More rovers, flying hammers and dust collectors
In addition to rovers already deployed, Hayabusa2 still has two rovers in reserve. A larger and more complex rover called MASCOT, built by the DLR (German Aerospace Center), could land on Ryugu as early as next week. Another rover, called confusing MINERVA II-2, will follow in the spring or next summer.
And placing rovers on Ryugu is not even the most daring part of the mission. "It will be very difficult to sample for such an asteroid. An impactor experiment to create an artificial crater on Ryugu is also a risky attempt, "said Watanabe, noting that two of Hayabysa's key activities are yet to come.

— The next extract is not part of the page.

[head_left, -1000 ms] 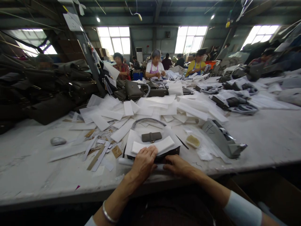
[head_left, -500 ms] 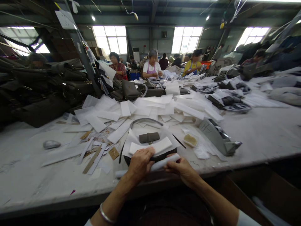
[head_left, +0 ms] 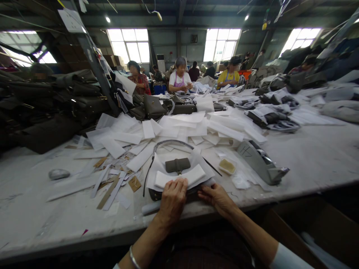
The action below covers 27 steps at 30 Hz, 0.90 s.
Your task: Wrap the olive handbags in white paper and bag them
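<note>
While hands (head_left: 173,198) are half-curled, left touching strip (head_left: 195,175)

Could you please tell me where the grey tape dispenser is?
In the head view, the dispenser sits on the table right of the bag, just past the yellowish block.

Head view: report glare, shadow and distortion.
Head view: the bright multi-paned rectangular windows glare nearly white; head view, left: the heaped dark leather-like bags sink into shadow, folds hard to separate; head view, far sides: the outermost windows lean, suggesting wide-angle distortion; head view, centre: the flat white padding strip is bright, not washed out.
</note>
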Available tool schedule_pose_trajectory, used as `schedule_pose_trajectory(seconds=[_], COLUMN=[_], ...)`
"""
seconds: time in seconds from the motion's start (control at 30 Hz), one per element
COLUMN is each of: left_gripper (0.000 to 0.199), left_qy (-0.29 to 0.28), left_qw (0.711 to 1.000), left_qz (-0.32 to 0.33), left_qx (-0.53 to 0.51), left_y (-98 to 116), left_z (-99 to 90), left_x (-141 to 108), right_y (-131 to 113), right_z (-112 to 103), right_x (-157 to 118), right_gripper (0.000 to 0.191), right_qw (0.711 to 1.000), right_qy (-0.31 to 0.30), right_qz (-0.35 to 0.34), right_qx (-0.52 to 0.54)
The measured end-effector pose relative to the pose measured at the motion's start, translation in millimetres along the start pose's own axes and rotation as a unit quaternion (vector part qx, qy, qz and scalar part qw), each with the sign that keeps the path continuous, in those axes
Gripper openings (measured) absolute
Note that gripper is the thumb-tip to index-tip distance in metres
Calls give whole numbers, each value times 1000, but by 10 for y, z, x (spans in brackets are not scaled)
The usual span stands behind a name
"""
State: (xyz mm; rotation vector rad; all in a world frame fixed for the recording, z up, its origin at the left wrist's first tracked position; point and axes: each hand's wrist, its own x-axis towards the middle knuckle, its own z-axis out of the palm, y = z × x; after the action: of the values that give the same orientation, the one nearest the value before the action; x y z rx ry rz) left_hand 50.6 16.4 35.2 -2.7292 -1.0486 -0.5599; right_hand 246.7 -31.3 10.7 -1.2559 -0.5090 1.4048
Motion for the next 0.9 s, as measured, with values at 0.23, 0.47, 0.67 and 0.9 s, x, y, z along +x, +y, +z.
schedule_pose_trajectory(seconds=[0.23,0.47,0.67,0.9], left_gripper=[33,33,45,48], left_qy=[32,8,-34,-185], left_qw=[999,999,995,981], left_qz=[30,14,6,32], left_qx=[12,49,92,50], left_y=[-29,7,-206,-437], left_z=[47,17,-127,-472], left_x=[13,13,-18,148], right_y=[-337,-502,-578,-765], right_z=[-245,285,245,323], right_x=[-265,1,195,146], right_gripper=[49,43,47,58], right_qw=[711,454,463,492], right_qy=[175,-128,-195,-220], right_qz=[-460,-532,-458,-420], right_qx=[-501,-704,-734,-730])
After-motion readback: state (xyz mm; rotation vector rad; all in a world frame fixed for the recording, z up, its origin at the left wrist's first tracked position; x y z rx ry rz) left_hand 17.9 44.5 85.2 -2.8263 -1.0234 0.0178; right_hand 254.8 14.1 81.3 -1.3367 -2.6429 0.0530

For the impactor experiment, explosive charges will propel a four-pound slug to Ryugu at more than 4,000 miles per hour. When it strikes, the slug will explode a portion of the asteroid's topsoil, exposing the fresh material to be studied. As the main spacecraft will have to move away from the asteroid to protect itself from the explosion, it will deploy a floating camera called DCAM3 to capture the images from the moment of the attack. This should be quite a show.
"Touch and go" refers to the culmination of the Hayabusa 2 mission, when the main gear will lower to the surface of Ryugu, pick up pieces of the surface, load them in a cartridge and then return them to Earth.
If things go as planned, the cartridge will be parachuted over Australia in December 2020. This will be another first: the first time, a new sample of carbon-rich asteroid will return to Earth for a study Detailed.
When the OSIRIS-REx probe lands on Bennu, it will also collect a sample and send it back to Earth. The idea is that scientists will be able to study both asteroids not only from remote measurements, but by examining them atom by atom.
"OSIRIS-REx and Hayabusa 2 are complementary missions," said Dante Lauretta, principal investigator for the OSIRIS-REx mission. "We are working together to understand the history of the solar system. Comparing and contrasting Ryugu and Bennu, we gain a deeper understanding of the diversity of compositions, geology and orbital evolution of asteroids. "
They may be small worlds and small spacecraft, but the lessons they teach us could be enormous.